Substituting into Eqns. (ar) and (alph) yields:

[math]\displaystyle{ \begin{align} & {{{\hat{R}}}_{\infty }}= & \frac{(1.5936)(9.907)-(3.5477)(1.3002)}{(19)(1.5936)-{{(3.5477)}^{2}}} \\ & = & 0.6316 \end{align} }[/math]

and:

[math]\displaystyle{ \begin{align} & \hat{\alpha }= & \frac{(3.5477)(9.907)-(19)(1.3002)}{(19)(1.5936)-{{(3.5477)}^{2}}} \\ & = & 0.5902 \end{align} }[/math]

Therefore, the Lloyd-Lipow reliability growth model is as follows, where [math]\displaystyle{ k }[/math] is the number of the test stage.

[math]\displaystyle{ {{R}_{k}}=0.6316-\frac{0.5902}{k} }[/math]

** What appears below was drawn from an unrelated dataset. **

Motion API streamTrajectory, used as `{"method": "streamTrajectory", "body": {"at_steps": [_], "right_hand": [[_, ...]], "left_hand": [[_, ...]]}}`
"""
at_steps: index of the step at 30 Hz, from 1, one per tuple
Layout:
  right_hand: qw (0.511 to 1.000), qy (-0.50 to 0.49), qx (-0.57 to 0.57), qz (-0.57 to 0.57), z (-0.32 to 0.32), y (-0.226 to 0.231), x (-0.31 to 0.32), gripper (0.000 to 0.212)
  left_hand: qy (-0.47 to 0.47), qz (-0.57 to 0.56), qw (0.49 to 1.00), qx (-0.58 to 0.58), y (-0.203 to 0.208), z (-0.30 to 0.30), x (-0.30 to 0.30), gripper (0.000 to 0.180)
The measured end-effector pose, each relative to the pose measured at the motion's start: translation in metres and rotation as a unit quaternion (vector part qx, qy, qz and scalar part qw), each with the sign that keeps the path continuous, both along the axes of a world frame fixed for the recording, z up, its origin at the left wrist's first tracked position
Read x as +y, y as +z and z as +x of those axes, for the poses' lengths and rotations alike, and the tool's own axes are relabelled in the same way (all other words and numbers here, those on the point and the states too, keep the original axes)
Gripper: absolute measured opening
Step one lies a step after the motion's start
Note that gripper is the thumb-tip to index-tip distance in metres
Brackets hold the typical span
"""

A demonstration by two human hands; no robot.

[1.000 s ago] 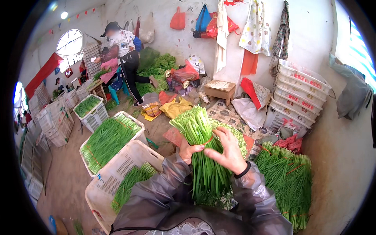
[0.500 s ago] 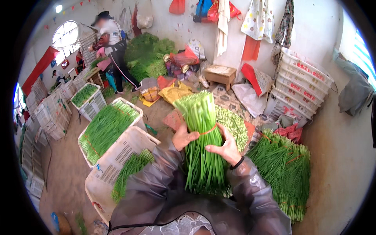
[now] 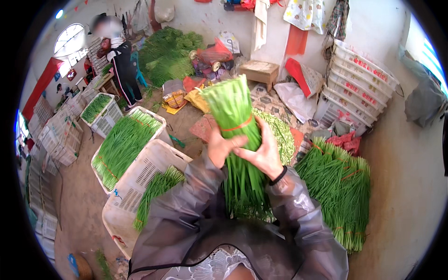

From Eqns. (cbll3), (cbll4), (cbll5) and the data given in Table 6.2:

[math]\displaystyle{ \begin{align} & \frac{{{\partial }^{2}}\Lambda }{\partial R_{\infty }^{2}}= & -176.847-40.500=-217.347 \\ & \frac{{{\partial }^{2}}\Lambda }{\partial {{\alpha }^{2}}}= & -146.763-2.1274=-148.891 \\ & \frac{{{\partial }^{2}}\Lambda }{\partial {{R}_{\infty }}\partial \alpha }= & 149.909-6.5660=143.343 \end{align} }[/math]

The variances can be calculated using the Fisher Matrix:

[math]\displaystyle{ \begin{align} & {{\left[ \begin{matrix} 217.347 & -143.343 \\ -143.343 & 148.891 \\ \end{matrix} \right]}^{-1}}= & \left[ \begin{matrix} Var({{\widehat{R}}_{\infty }}) & Cov({{\widehat{R}}_{\infty }},\widehat{\alpha }) \\ Cov({{\widehat{R}}_{\infty }},\widehat{\alpha }) & Var(\widehat{\alpha }) \\ \end{matrix} \right] \\ & = & \left[ \begin{matrix} 0.0126033 & 0.0121335 \\ 0.0121335 & 0.0183977 \\ \end{matrix} \right] \end{align} }[/math]

The variance of [math]\displaystyle{ {{R}_{k}} }[/math] is obtained from Eqn. (cbll2):

[math]\displaystyle{ Var({{\widehat{R}}_{k}})=0.0126031+\frac{1}{{{k}^{2}}}\cdot 0.0183977-\frac{2}{k}\cdot 0.0121335 }[/math]

Now Eqn. (llrc) can be calculated and the associated confidence bounds on reliability at the [math]\displaystyle{ 90% }[/math] confidence level are plotted in Figure llfig63 with the predicted reliability, [math]\displaystyle{ {{R}_{k}} }[/math] .

Reliability vs. Time Plot with 90% confidence bounds.